Characteristics of patients and donors
In total, 26 patients were divided into the 60-70 year old group and the >70 year old group (Table 1). 84.6% of donors were related to patients. The donors of the 60~70 year old group were much younger than those of the >70 year old group (p = 0.0006). Compared to the >70 year old group, more patients in the 60-70 year old group received more than 3 courses of MST therapy (p = 0.0008). In summary, except for donor age and MST courses, there were no significant differences in most characteristics between the two age groups.
Response to induction chemotherapy
The CR rate of all patients was 84.6%, in which 2 patients achieved CR after 2 courses of induction chemotherapy (Table 2). A total of 94.1% of patients from the 60~70 year old group and 66.7% of patients from the >70 year old group achieved CR. There was no significant difference in overall CR rates between the two age groups. All patients with standard risk achieved CR, but 76.5% of patients with high risk achieved CR.
Total death rate, early death rate and causes of death
In this study, the total death rate and the early death rate were 57.7% and 15.4%, respectively (Table 2). The total death rate of the 60-70 year old group was much lower than that of the > 70 year old group (p = 0.002). In total, 30.8% of patients died of relapse, 15.4% died of severe infection, and 11.5% died of organ failure. Fewer patients died of severe infection in the 60-70 year old group than those in the >70 year old group (p = 0.008).
Haematopoietic recovery and adverse events
The median neutrophil and platelet recovery times were 12 days and 14 days after induction chemotherapy, respectively. The adverse events of the patients are summarized in Supplementary Table 1. The constipation rate of the >70 year old group was significantly higher than that of the 60-70 year old group (p = 0.002). The pulmonary infection rate of the >70 year old group was higher than that of the 60-70 year old group (p = 0.009).
OS and LFS
The median follow-up time was 20.5 months (range, 1-135 months). In particular, 10 patients were still alive with CR on December 31, 2019, and the median OS was 64 months. The OS rate of all patients was 41.3% (Table 2). The OS rate of the 60-70 year old group was significantly higher than that of the >70 year old group (p< 0.0001). The Kaplan–Meier analyses showed that patients from the 60-70 year old group, the standard risk group and the group receiving more than 3 courses of MST had much longer OS times than their corresponding groups (p < 0.0001, p = 0.0155, and p = 0.0009) (Figure 1 A, C and D).

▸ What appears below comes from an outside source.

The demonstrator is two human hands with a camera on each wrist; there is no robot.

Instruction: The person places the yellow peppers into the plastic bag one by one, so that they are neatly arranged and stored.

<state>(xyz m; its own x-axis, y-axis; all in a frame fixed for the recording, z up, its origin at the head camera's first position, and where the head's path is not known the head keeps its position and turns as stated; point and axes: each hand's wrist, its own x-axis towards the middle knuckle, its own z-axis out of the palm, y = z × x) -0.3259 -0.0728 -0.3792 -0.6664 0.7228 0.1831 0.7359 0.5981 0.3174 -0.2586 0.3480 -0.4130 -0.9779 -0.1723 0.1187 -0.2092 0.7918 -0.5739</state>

The LFS rate was 52.4% (Table 2). All 10 leukaemia-free patients were from the 60-70 year old group. Therefore, the LFS rate of the 60-70 year old group was higher than that of the >70 year old group (p< 0.0001). In the Kaplan–Meier analysis, patients from the 60-70 year old group and the group receiving more than 3 courses of MST had much longer LFS times than their corresponding groups (p < 0.0001 and p = 0.0056) (Figure 2 A and D).
Relapse and nonrelapse mortality
During follow-up, 38.5% of patients experienced relapse (Table 2). The median relapse time of these 8 patients was 8.5 months (range, 4-20 months). The relapse rate of the 60-70 year old group was lower than that of the >70 year old group (21.0% vs. 83.3%, p = 0.0002). Thirty percent of patients died of nonrelapse diseases, including 5 patients with severe pulmonary infection, 1 patient with cerebral haemorrhage and 1 patient with acute GVHD (Table 2). Compared to the >70 year old group, the 60-70 year old group had a much lower cumulative incidence of NRM (18.1% vs. 100%, p = 0.0296).
Donor microchimerism and GVHD
96.2% of patients had negative donor microchimerism. Only one 62-year-old female patient was diagnosed with severe acute GVHD with high fever, rash, diarrhoea and severe hyperbilirubinemia, and mixed donor chimerism was detected after 4 courses of MST therapy. The donor of the patient was her 28-year-old daughter. The patient was infused with MNCs (3.84×108/kg), CD34+ (3.21×106/kg) and CD3+ (0.76×108/kg) in each course of MST therapy. The chimaerism rate increased from negative to 7.973%, reaching 25.809% after one week. The patient failed to respond to anti-GVHD treatment and died of multiorgan failure at Day 44 after the fourth MST.
Univariate Cox proportional regression analyses
Univariate Cox proportional regression analysis showed that patient age, donor age, risk and the number of courses of MST therapy might be factors for OS (Supplementary Figure 1A). Patient age, risk and the number of courses of MST therapy might be factors for LFS (Supplementary Figure 1B). Patient age and the infused MNC dose might be factors affecting the cumulative incidence of relapse (Supplementary Figure 1C). The number of courses of MST therapy might affect the cumulative incidence of NRM (Supplementary Figure 1D).